Las niñas saltaron del sofá y la siguieron como los ratones al proverbial flautista.
–¿Esa es su nueva esposa, jefe?
Nash no contestó la pregunta del peón y siguió caminando hasta el establo.
–Creí que las novias por correo eran cosa del siglo pasado –rio Seth.
–Supongo que has terminado de hacer todo lo que tienes que hacer si estás ahí tocándote las narices –replicó Nash entonces, poniéndose los guantes.
El joven Beau estaba colocando balas de paja en el camión.

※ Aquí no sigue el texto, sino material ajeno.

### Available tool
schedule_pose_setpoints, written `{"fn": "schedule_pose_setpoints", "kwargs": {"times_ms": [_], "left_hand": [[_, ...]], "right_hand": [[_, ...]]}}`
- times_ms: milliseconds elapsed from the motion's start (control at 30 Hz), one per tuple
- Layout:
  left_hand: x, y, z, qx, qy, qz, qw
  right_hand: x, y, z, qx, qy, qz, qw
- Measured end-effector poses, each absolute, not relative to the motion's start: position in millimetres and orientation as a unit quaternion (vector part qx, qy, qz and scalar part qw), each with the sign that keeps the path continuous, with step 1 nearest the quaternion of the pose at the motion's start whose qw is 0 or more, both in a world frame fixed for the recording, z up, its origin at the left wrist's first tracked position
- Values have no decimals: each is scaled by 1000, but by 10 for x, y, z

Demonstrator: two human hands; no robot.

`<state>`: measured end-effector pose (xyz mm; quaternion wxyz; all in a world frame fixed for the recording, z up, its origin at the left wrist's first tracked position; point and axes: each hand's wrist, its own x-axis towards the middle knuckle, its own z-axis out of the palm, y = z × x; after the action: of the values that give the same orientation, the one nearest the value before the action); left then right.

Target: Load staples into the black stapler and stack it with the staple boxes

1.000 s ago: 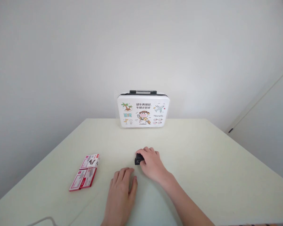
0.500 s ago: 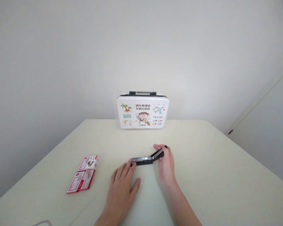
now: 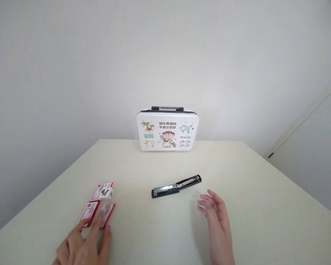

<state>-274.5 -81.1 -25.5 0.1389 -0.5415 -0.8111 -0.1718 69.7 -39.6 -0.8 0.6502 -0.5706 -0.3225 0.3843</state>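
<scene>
My left hand (image 3: pixel 82 243) is at the lower left with fingers spread. Its index fingertip rests on a small red-and-white box (image 3: pixel 108 215), which sits slightly askew, and the thumb is by its near edge. Another finger reaches a second red-and-white box (image 3: pixel 89 212), partly covered by the hand. Just beyond lies a third box (image 3: pixel 103 191) with a dark picture printed on it. A black stapler (image 3: pixel 177 186), opened out nearly flat, lies on the table with its metal inside showing. Right of and nearer than the stapler, my right hand (image 3: pixel 216 221) holds nothing, fingers loosely bent and apart.
A white case (image 3: pixel 168 132) with cartoon prints and a black handle stands upright at the back of the pale table (image 3: pixel 264 206). Behind it rises a plain wall (image 3: pixel 165 55).
Both hands have left the stapler, which now lies turned slightly on the table. My left hand moved left onto the boxes, and one box has shifted right. My right hand drew back rightward.
</scene>
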Motion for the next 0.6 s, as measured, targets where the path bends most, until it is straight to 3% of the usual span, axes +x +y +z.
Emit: {"fn": "schedule_pose_setpoints", "kwargs": {"times_ms": [233,400,600], "left_hand": [[-2127,-634,-255,-759,-596,-256,-53],[-1568,-393,-48,-764,-565,-269,-158],[-1458,-277,24,-774,-534,-276,-198]], "right_hand": [[432,-388,38,-521,-568,521,368],[531,-149,18,-540,-584,509,330],[695,-16,-57,-544,-579,524,308]]}}
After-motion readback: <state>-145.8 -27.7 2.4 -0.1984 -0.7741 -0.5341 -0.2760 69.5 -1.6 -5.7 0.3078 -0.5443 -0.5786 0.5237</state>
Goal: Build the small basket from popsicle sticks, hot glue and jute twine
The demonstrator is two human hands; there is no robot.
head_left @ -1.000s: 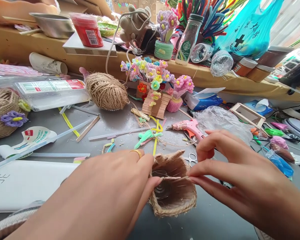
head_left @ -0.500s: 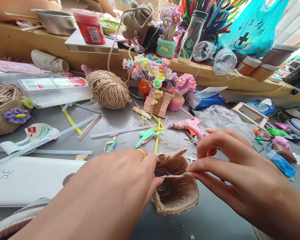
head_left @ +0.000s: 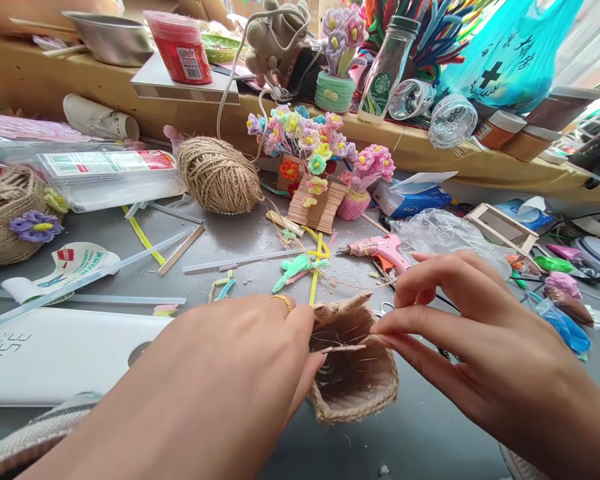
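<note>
A small twine-covered basket (head_left: 387, 387) stands on the grey table, its open mouth facing me. Loose fibres cross the opening. My left hand (head_left: 240, 353), a ring on one finger, is at the basket's left side with thumb and fingers closed on a short, thin piece of jute twine (head_left: 345, 348) that juts over the opening. On the right, my right hand (head_left: 445, 327) pinches thumb and forefinger together just off the twine's free end; anything between the tips is too fine to make out. Small scissors (head_left: 386, 308) lie partly hidden behind the basket.
Behind the hands lie a pink glue gun (head_left: 380, 250), a ball of twine (head_left: 220, 175), yellow and green pipe-cleaner pieces (head_left: 297, 267) and clear glue sticks (head_left: 245, 260). A white power bank (head_left: 70, 357) is at left. Fuzzy flowers (head_left: 310, 140) and a glass bottle (head_left: 386, 73) stand farther back.
The right fingertips have shifted slightly up and left and parted from the twine's end, which they met before. The left hand keeps its grip. The view has shifted slightly.
</note>
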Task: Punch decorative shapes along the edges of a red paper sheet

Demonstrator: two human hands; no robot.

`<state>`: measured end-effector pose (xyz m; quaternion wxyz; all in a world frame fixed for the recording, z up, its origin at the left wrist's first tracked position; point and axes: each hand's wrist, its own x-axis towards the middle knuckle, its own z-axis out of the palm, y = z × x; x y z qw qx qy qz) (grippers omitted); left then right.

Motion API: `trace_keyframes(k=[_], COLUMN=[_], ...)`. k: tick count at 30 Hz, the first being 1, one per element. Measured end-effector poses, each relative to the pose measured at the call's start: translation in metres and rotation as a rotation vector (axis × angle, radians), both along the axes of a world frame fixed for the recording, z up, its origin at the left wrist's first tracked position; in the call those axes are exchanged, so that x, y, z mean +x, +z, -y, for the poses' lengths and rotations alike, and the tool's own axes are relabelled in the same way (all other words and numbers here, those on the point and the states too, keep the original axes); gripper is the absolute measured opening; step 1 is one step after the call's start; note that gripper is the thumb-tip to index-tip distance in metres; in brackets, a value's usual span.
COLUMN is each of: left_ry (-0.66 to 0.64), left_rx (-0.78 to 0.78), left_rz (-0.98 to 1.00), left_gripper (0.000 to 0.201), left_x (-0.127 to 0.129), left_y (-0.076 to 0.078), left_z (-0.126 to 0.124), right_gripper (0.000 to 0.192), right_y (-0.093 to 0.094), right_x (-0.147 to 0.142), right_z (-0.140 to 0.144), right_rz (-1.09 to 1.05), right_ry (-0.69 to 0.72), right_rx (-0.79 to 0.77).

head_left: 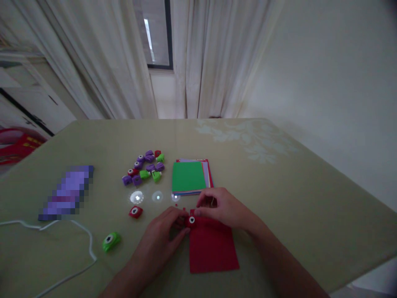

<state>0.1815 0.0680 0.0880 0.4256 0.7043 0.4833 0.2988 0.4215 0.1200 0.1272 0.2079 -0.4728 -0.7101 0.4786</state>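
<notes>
A red sheet (212, 246) lies on the table in front of me. A small red craft punch (191, 220) sits at its top left corner. My left hand (163, 234) grips the punch from the left, fingers curled around it. My right hand (221, 209) rests on the sheet's top edge, its fingers pinching at the punch and the sheet from the right. A few tiny red bits (180, 205) lie just above the punch.
A stack of coloured sheets (190, 177) with green on top lies behind my hands. A cluster of several purple, green and red punches (145, 167) sits to its left. A loose red punch (135, 212), a green punch (111, 241), a white cable (88, 244) and a blurred purple item (66, 192) lie left.
</notes>
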Motion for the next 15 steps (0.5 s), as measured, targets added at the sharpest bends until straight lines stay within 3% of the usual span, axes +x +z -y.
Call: trace_keyframes(k=[4, 7, 15], left_ry=[-0.016, -0.041, -0.062], left_rx=[0.009, -0.001, 0.042], left_rz=[0.012, 0.044, 0.046], left_gripper=[0.018, 0.02, 0.017], left_x=[-0.001, -0.001, 0.001], left_y=[0.0, 0.0, -0.001], left_z=[-0.001, -0.001, -0.004], right_gripper=[0.028, 0.023, 0.029], right_y=[0.015, 0.019, 0.005], right_x=[-0.002, -0.001, -0.002], right_z=[-0.018, -0.034, -0.042], right_rz=[0.134, 0.276, 0.437], right_ry=[0.208, 0.281, 0.27], right_rx=[-0.07, -0.063, -0.119])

Nash paró un momento para dar órdenes antes de entrar en el establo. La subasta de caballos de raza tendría lugar una semana más tarde y sus animales tenían que estar en óptimas condiciones. Nash echó un vistazo a una yegua que estaba a punto de parir, sonriendo para sus adentros. Otro pura sangre corriendo por sus tierras, pensó. Todo el mundo sabía que lo importante para un criador no eran tanto los animales como las tierras en las que se criaban. Aquellas tierras habían pertenecido a un Rayburn desde la revolución americana y Nash siempre había sentido que sus ancestros lo vigilaban. Tenía una reputación y una tradición que mantener, pero estaba empezando a ser difícil conjugar sus obligaciones como propietario y como padre.
Nash murmuró una maldición. Sabía que estaba evitando pensar en Hayley. No había sido muy amable con ella, desde luego. Pero no era culpa suya que no pudiera controlar sus emociones cuando estaba a su lado. Hayley despertaba todos los recuerdos que había suprimido desde que rompió con ella y se casó con Michelle.